Published in PC Hardware

Intel identifies ARM as its biggest competitor

by on11 August 2014



Watching you sunshine

Chipzilla said it is watching closely its "biggest competitor” after the Tame Apple Press released a daft story about Apple replacing all its Intel chips with Arm.

Dylan Larson, ?director for Intel’s Xeon product marketing, told a workshop in Intel's Hillsboro campus in Oregon that Chipzilla was keeping a close eye on Arm which it sees as its biggest rival. He said the chip maker needs to do more in the mobile devices segment to increase its foothold as Internet of Things gathers momentum.

Intel should not have bothered. The silly season story was sparked by a blog from former Apple executive Jean-Louis Gassee in which he said: “When Apple announced its 64-bit A7 processor, I dismissed the speculation that this could lead to a switch away from Intel chips for the Macintosh line for a homegrown 'desktop-class' chip. I might have been wrong."

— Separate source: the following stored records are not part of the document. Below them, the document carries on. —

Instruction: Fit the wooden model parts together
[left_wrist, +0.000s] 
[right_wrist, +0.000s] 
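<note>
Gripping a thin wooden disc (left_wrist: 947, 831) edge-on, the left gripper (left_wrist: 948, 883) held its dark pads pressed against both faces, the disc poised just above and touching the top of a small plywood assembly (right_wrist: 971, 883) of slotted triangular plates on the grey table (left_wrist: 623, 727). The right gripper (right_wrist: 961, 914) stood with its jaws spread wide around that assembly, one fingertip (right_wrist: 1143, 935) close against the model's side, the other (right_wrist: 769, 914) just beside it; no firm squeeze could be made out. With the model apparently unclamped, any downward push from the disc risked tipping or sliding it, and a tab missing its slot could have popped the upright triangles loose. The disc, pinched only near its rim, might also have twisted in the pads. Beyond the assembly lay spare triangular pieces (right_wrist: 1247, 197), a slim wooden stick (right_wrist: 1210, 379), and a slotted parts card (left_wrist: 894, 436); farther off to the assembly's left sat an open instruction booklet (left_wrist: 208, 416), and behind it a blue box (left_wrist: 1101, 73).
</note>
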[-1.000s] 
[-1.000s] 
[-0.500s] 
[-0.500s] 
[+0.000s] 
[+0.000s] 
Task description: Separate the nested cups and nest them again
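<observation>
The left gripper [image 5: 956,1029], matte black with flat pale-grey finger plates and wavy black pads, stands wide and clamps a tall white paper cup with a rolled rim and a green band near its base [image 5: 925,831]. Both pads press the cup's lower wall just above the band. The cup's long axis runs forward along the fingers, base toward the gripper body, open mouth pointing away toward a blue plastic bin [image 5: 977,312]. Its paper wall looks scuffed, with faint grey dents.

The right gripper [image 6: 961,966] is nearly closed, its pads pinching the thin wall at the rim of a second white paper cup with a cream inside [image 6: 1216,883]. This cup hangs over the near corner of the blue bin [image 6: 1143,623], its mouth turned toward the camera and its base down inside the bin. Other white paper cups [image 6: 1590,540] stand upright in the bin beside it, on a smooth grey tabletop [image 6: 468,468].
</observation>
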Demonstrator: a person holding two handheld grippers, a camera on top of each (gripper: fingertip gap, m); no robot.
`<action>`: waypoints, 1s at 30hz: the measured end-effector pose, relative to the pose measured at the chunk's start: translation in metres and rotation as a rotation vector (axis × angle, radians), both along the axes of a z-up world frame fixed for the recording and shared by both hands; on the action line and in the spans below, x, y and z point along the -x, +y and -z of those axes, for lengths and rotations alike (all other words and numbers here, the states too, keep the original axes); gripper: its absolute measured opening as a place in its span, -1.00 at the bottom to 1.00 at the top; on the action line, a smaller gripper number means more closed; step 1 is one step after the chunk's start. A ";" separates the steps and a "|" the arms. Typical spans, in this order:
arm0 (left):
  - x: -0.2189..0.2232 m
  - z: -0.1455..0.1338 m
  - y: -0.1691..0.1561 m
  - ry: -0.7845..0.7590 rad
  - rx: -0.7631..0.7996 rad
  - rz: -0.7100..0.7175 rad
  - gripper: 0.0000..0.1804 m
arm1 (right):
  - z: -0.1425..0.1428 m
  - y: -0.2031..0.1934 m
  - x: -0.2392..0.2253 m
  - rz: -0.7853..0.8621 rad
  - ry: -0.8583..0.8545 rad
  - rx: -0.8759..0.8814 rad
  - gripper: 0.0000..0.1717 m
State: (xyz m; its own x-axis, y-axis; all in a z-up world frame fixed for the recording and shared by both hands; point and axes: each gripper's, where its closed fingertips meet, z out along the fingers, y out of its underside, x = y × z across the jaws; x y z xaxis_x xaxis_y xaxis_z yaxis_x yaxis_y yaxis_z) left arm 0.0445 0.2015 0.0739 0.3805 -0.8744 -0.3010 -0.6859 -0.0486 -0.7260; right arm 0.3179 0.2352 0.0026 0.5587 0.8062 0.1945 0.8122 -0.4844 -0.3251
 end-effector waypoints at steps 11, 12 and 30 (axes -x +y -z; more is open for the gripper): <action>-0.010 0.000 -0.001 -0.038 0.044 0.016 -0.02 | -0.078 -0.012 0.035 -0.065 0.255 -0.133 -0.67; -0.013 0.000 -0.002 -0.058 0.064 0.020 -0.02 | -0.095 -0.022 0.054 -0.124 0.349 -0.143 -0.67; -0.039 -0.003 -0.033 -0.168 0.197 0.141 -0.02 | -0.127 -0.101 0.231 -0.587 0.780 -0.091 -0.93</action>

This was seized on by the tame Apple Press that Jobs’ Mob was going to drop Intel for its own homemade chips. This is based on the religious conviction that Arm designs and alongside Apple brilliance will come close to Intel any time soon. While this might be true in smartphones they not really comparing like with like.

Billy Cox, Intel’s general manager for the software development division told Computer Weekly that Arm has some bright people working for it and they are capable of innovating, but Intel has invested years in research and innovation.

AMD has said that, by the fourth quarter of 2014, ARM-powered servers will start shipping. Market analysts expect that ARM processors will account for 20 per cent of server units shipped by 2019. Larson said Intel was still at least two years ahead of ARM in the server market, and besides being server focused was so five years ago.

“We are already doing that - five years ago we were more server-focused. Today we take a holistic approach,” Larson said.

He said that the Internet of things might mean mobile chips but it also leads to big data, and enterprises need sophisticated datacentre infrastructure to analyse that data, said Larson. 

“Our datacentre strategy, which encompasses compute, storage and networking, is aimed at providing enterprises with a software-defined architecture.”